▼

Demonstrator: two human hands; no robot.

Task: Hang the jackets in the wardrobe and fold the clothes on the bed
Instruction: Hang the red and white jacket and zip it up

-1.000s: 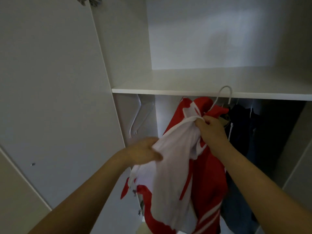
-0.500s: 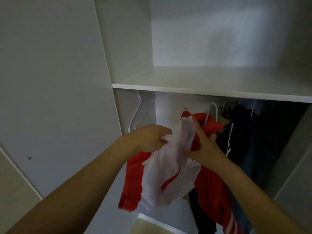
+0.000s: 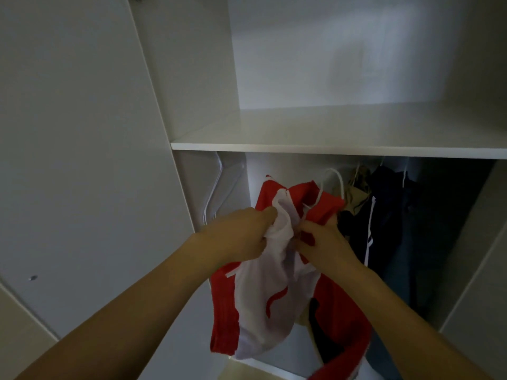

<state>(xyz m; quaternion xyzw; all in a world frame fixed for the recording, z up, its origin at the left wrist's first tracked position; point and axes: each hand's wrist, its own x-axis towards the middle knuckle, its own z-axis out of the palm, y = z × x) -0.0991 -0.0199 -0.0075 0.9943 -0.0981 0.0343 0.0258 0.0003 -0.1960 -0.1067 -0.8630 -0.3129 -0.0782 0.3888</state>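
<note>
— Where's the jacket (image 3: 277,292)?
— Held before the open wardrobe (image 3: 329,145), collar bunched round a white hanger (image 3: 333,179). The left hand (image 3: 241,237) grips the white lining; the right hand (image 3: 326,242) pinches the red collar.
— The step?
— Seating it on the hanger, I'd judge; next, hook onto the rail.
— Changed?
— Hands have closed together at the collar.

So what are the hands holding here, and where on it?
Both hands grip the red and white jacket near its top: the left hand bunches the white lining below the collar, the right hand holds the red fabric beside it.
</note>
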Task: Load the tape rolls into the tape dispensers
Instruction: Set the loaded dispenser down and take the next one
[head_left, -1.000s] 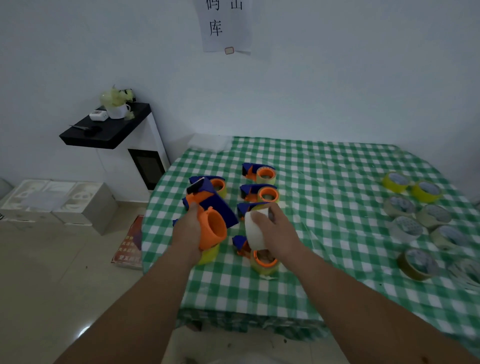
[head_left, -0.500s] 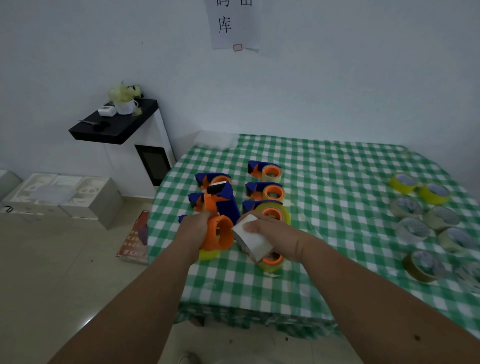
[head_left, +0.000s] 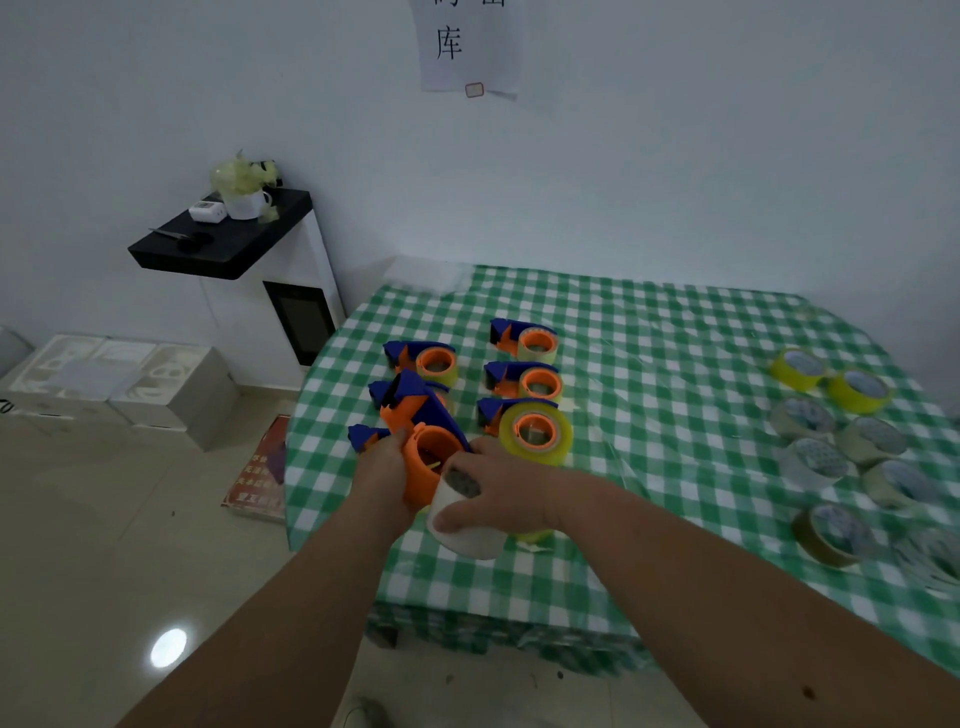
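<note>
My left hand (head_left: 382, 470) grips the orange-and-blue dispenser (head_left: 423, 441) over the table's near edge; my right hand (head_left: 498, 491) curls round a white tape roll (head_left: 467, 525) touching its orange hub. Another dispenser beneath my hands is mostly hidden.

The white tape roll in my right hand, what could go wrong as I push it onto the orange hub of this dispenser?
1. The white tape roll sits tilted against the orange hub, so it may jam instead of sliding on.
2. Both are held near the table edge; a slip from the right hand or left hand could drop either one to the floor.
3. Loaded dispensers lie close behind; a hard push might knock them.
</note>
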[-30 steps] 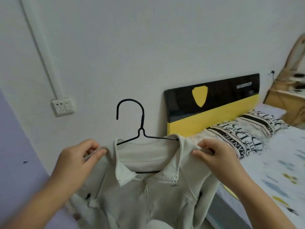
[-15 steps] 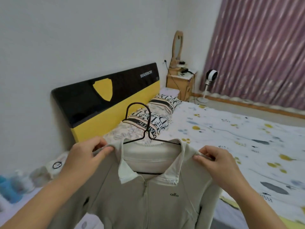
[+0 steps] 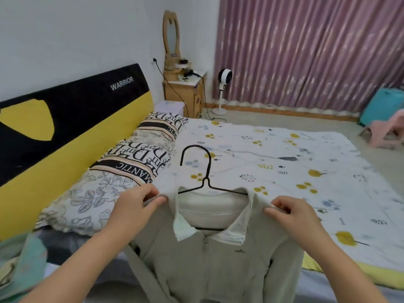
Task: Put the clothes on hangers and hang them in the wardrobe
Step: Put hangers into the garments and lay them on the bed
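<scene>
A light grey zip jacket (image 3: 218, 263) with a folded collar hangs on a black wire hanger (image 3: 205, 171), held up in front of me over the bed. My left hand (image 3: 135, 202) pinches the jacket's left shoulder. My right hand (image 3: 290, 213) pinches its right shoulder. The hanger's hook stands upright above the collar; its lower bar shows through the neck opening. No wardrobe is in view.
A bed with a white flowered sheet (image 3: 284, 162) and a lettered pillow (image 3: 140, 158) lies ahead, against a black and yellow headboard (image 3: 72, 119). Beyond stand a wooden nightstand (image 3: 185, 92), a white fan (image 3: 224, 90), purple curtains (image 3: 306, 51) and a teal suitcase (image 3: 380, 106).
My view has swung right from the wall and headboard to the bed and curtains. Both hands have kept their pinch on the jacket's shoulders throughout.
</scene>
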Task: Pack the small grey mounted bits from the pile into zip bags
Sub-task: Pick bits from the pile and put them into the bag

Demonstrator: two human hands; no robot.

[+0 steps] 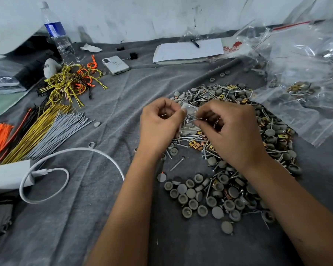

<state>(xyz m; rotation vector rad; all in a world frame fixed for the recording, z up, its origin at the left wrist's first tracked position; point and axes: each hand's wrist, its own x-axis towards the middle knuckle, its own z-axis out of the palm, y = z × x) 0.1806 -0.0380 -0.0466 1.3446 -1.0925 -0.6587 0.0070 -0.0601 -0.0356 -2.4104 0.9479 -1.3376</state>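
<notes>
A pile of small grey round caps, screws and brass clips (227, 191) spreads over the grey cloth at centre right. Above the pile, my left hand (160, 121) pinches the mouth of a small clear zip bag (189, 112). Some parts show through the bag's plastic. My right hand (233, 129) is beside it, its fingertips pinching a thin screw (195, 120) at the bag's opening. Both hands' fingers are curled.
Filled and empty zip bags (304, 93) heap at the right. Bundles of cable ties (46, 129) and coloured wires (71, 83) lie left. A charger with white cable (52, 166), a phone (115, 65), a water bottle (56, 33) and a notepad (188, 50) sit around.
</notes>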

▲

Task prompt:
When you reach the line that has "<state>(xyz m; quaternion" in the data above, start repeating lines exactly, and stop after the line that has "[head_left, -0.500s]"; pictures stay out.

Task output:
<state>(xyz m; quaternion xyzw; all in a world frame fixed for the recording, z up, its origin at the left wrist's first tracked position; point and axes: each hand's wrist, its own x-axis towards the middle knuckle, its own z-axis out of the palm, y = z × x) -0.0991 -0.0199 -0.0075 0.9943 -0.0981 0.0343 0.0258 0.0003 -0.1960 -0.1067 -0.8630 -0.3129 -0.0782 0.3888</state>
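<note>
— Where's the jacket (image 3: 277,292)?
— Held before the open wardrobe (image 3: 329,145), collar bunched round a white hanger (image 3: 333,179). The left hand (image 3: 241,237) grips the white lining; the right hand (image 3: 326,242) pinches the red collar.
— The step?
— Seating it on the hanger, I'd judge; next, hook onto the rail.
— Changed?
— Hands have closed together at the collar.

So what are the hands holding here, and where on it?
Both hands grip the red and white jacket near its top: the left hand bunches the white lining below the collar, the right hand holds the red fabric beside it.
</note>
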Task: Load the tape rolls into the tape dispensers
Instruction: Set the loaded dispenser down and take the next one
[head_left, -1.000s] 
[head_left, -0.500s] 

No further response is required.